■ Work order:
Skip the pictures. Output only the lines below starting at the line with "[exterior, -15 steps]" and ending at the line with "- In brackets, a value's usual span", both ends included, exactly as they are.

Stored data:
★ ★ ★
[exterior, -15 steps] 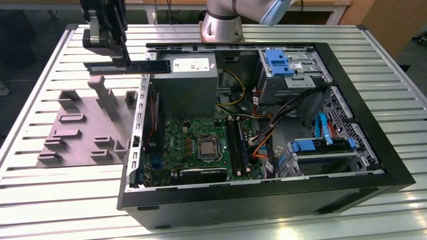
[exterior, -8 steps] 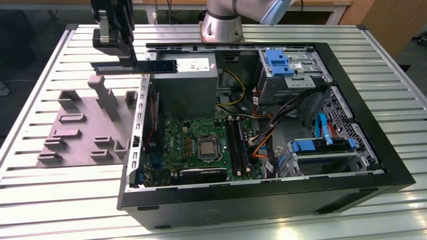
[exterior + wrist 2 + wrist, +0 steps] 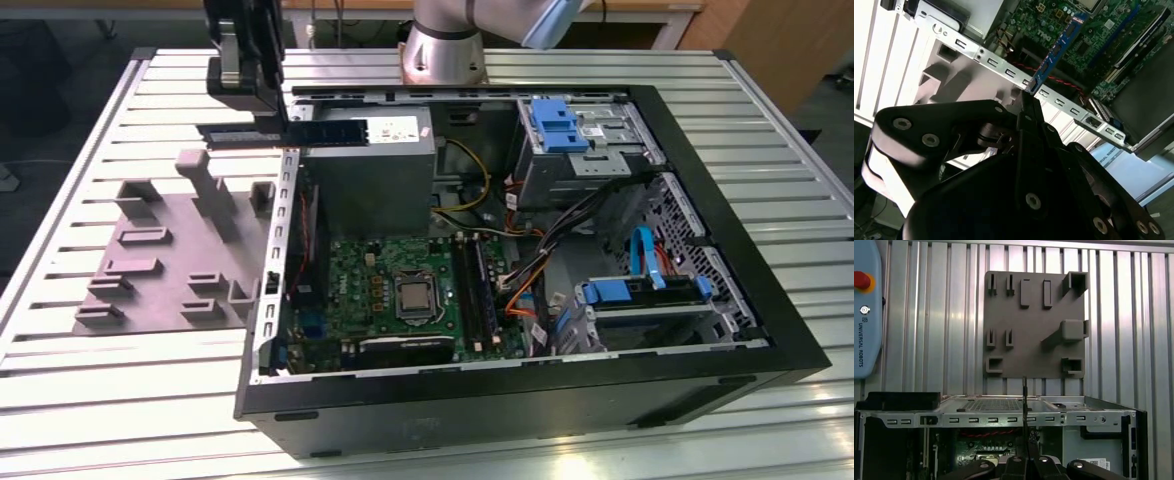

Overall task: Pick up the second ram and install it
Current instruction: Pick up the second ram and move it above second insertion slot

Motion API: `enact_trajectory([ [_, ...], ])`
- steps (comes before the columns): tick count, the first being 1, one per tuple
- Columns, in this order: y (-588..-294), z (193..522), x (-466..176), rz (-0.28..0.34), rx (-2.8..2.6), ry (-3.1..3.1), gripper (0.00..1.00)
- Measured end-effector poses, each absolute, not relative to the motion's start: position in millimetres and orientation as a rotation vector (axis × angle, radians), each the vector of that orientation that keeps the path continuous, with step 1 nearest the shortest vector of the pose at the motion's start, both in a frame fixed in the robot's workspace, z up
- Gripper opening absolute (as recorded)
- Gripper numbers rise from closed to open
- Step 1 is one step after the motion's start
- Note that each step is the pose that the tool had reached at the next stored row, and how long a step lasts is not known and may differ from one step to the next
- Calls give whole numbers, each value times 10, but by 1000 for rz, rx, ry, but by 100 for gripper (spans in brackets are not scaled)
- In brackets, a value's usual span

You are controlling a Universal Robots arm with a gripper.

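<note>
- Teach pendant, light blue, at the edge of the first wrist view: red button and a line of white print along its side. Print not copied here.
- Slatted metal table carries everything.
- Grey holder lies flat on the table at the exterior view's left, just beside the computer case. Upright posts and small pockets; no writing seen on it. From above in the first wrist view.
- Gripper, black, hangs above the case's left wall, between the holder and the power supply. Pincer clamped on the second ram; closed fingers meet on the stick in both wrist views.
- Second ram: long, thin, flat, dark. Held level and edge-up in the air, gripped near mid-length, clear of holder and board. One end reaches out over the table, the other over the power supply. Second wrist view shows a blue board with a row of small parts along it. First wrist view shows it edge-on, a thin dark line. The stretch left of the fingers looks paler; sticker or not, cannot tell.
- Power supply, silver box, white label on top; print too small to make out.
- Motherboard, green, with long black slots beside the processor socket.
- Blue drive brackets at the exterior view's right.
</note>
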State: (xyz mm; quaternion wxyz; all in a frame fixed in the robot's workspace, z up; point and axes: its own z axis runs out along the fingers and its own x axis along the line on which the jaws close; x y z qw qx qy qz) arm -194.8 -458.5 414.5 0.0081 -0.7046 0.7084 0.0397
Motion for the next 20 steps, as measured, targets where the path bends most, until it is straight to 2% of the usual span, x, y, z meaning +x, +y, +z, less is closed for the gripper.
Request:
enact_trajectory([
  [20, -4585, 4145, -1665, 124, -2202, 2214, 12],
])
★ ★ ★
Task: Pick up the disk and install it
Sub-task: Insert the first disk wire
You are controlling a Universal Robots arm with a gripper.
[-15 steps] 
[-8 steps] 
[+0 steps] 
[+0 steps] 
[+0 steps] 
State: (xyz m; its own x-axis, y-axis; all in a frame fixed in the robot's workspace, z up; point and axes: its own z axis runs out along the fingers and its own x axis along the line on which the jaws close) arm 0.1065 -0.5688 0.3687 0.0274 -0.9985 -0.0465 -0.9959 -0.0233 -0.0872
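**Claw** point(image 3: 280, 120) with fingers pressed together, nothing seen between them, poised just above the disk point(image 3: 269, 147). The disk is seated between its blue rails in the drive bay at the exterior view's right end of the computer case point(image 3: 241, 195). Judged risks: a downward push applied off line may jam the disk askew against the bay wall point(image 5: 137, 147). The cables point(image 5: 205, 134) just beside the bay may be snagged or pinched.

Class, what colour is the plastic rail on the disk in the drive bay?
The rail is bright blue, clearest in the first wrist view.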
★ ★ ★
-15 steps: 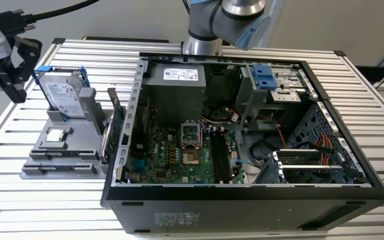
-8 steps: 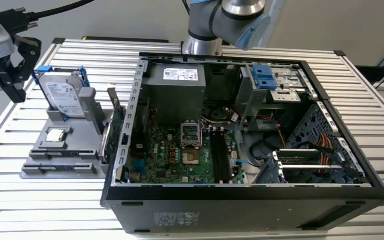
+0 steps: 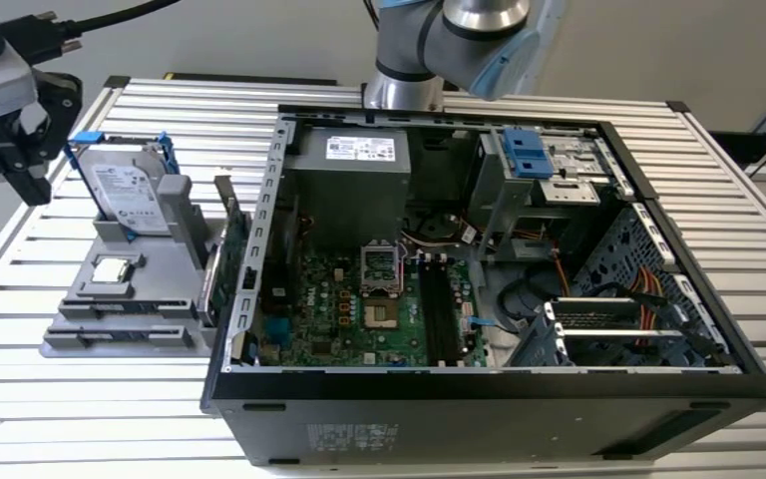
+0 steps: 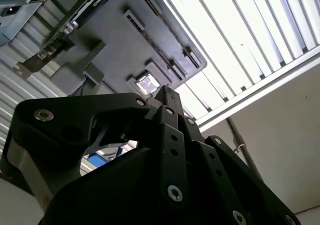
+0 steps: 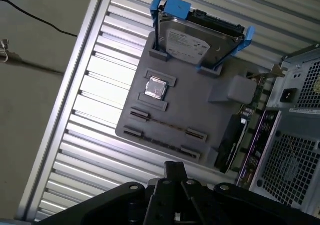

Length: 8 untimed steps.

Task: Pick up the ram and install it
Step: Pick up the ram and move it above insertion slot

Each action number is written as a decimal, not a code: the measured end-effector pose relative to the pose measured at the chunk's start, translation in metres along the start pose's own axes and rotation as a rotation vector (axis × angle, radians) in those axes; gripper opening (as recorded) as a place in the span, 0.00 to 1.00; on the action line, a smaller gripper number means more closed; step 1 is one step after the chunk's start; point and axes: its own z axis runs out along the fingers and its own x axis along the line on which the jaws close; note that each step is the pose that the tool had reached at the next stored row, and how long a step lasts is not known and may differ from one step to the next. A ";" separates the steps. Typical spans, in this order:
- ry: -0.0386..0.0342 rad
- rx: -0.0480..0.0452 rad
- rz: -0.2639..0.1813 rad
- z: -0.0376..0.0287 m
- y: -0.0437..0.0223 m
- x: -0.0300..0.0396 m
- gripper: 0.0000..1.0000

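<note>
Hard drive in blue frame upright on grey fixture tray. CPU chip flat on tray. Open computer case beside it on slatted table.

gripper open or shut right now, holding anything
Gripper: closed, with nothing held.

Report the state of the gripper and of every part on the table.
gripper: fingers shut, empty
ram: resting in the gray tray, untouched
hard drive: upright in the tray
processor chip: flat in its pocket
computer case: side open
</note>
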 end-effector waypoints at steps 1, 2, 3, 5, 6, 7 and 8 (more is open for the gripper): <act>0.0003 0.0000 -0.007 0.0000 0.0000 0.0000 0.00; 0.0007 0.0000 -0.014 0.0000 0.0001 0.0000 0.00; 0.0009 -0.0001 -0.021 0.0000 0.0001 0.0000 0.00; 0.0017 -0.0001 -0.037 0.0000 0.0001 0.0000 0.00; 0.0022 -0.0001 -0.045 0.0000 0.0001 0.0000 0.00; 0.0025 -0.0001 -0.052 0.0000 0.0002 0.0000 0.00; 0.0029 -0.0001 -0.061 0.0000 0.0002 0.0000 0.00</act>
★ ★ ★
■ Task response:
[exterior, -15 steps] 
[exterior, -8 steps] 
[exterior + wrist 2 + wrist, +0 steps] 

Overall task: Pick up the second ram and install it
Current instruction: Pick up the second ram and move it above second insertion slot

Motion API: `enact_trajectory([ [_, ...], ])`
- steps (comes before the columns): tick count, the first being 1, one per tuple
- Columns, in this order: y (-588..-294), z (193..522), x (-466..176), rz (-0.28..0.34), rx (-2.8..2.6), ry (-3.1..3.1), gripper (0.00..1.00)
- Measured end-effector poses, each absolute, not relative to the motion's start: position in millimetres and orientation as a rotation vector (axis × angle, radians), each the vector of that orientation that keeps the path continuous, with step 1 nearest the shortest vector of the pose at the motion's start, both in a frame fixed in the robot's workspace, z up
- Gripper opening absolute (as recorded)
- Gripper numbers rise from closed to open
- Step 1 is one step after the motion's start
- Note that each step is the pose that the tool had reached at the next stored row, and how long a step lasts is not known and may differ from one step to the next
- Calls give whole numbers, each value times 10, but by 1000 for rz, rx, ry, but by 100 for gripper (spans in brackets are not scaled)
- In brackets, a value's usual span

This exercise is now done.